Alcohol-dependent patients
Brief interventions are not suitable for patients who have already developed alcohol dependence. These patients require referral, or at least the offer of such, to specialist alcohol services. However, the symptoms of withdrawal must first be identified and managed effectively. Most general hospitals admit significant numbers of patients with alcohol dependence who are often admitted for treatment of an illness that may not initially be identified as being alcohol-related. Problems can occur if these patients are not assessed correctly and go on to develop withdrawal symptoms. Untreated withdrawal symptoms can have serious health implications. In most cases, withdrawal symptoms from alcohol pose little risk to the patient and, though unpleasant, are not life-threatening. These include tremor, sweats, anxiety and insomnia. However, a significant minority experience major problems that include convulsions, disorientation, confusion and hallucinations. Delirium tremens in its full-blown form can be a fatal condition and should be considered a medical emergency.

Although patients who experience the more severe withdrawal symptoms may represent a small percentage of the total alcohol-dependent population, they form a much greater percentage of those admitted to the general hospital. These patients often have other complications such as dehydration, malnutrition, injuries and post-ictal confusion as a result of convulsions; they may also have had a haematemesis or PR (per rectum) bleed with or without signs of some degree of liver disease. These patients are also most at risk from developing Wernicke’s/Korsakoff’s syndrome (brain damage linked to chronic thiamine deficiency resulting in short-term confusion or permanent damage to the short-term memory) and require medical ward care. It is important that general hospitals ensure they have adequate protocols for assessment and treatment of alcohol withdrawal symptoms. In particular, the flexibility to allow nurses to titrate medication to treat observable withdrawal symptoms as they develop. In most cases a chlordiazepoxide reducing regime, over seven to 10 days, commencing at doses between 20mg and 40mg four times a day is sufficient. However, using chlordiazepoxide as required (PRN) can be invaluable particularly in the early stages when the situation can fluctuate. Nurses should work closely with medical staff, the prescribing doctor and the multidisciplinary team: good communication is essential. If the medication regime proves inadequate, it is not always possible to get the responsible medical officer to change the regime quickly, particularly at night. The simple tactic of prescribing medication as and when it is needed, as long as nurses have the confidence to do this appropriately, can often manage the situation. The development of appropriate detoxification protocols needs to include consultation between medical, nursing and pharmacy staff. Specialist alcohol nurses and services, if available, can be called upon to advise on the development of these regimes and the appropriate PRN doses. It is important that nurses in general hospitals recognise the impact of excessive alcohol consumption. Also, if they do not ask about a patient’s alcohol consumption, nurses can neither give the appropriate health advice on sensible drinking levels nor decide on the appropriate nursing care necessary for more serious problems.
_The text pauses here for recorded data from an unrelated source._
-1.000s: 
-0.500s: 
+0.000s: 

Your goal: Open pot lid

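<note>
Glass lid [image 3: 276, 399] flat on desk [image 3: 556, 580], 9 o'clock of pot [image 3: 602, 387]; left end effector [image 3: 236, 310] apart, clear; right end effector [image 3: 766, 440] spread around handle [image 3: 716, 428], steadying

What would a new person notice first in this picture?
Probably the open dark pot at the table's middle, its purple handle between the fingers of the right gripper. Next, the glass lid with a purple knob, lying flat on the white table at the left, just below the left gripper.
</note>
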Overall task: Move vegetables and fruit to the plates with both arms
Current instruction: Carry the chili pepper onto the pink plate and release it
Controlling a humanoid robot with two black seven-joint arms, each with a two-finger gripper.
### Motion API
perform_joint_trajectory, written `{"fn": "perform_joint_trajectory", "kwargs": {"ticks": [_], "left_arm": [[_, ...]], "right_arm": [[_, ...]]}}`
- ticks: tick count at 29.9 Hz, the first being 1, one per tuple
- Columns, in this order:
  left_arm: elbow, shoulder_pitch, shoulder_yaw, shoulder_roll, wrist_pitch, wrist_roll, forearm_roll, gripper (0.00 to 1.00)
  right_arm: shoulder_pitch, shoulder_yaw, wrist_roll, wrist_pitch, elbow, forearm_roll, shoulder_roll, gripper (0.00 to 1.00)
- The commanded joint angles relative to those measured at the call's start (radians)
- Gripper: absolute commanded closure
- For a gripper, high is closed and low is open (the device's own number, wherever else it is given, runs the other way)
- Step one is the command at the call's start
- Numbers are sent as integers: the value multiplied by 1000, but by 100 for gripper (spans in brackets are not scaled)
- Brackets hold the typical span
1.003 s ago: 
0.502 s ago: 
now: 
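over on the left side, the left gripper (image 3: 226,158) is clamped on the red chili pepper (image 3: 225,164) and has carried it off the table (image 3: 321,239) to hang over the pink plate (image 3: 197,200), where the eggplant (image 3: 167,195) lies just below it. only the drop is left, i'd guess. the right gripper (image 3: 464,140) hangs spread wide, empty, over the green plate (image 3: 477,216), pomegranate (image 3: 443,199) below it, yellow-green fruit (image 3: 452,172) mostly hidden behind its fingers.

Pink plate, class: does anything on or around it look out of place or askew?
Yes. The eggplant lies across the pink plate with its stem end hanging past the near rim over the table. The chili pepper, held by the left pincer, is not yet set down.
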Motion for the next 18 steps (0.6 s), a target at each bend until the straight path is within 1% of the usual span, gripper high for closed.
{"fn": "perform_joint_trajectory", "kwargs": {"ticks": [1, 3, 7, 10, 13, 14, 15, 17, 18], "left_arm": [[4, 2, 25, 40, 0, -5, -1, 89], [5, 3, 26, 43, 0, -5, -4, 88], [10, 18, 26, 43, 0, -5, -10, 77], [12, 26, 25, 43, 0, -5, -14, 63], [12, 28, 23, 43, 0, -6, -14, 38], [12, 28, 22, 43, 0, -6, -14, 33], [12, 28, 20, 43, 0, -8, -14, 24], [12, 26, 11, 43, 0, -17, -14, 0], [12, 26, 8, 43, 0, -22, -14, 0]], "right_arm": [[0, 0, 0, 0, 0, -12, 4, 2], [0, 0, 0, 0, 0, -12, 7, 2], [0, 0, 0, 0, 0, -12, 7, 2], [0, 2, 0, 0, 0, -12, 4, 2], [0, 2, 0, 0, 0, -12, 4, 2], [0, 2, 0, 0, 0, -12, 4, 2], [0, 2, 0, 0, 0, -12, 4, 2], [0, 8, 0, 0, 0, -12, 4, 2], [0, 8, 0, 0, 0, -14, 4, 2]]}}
Efficient management of withdrawal symptoms favours a multidisciplinary approach and offers the best opportunity to manage the patient’s care. The Royal Bolton Hospital has attempted to address this complex problem by recognising the crossover of issues between the general hospital, psychiatry and specialist community-based alcohol services. As an alcohol liaison nurse, my role has been to provide a link between these services. The aim is to provide training and information to wards and departments together with a focus on alcohol-related health issues within the hospital. Clinically the role provides an assessment, advice and a referral service for alcohol-dependent patients. This fosters a collaborative approach to care and encourages nurses to take a proactive view with the knowledge that back-up and support is there if needed.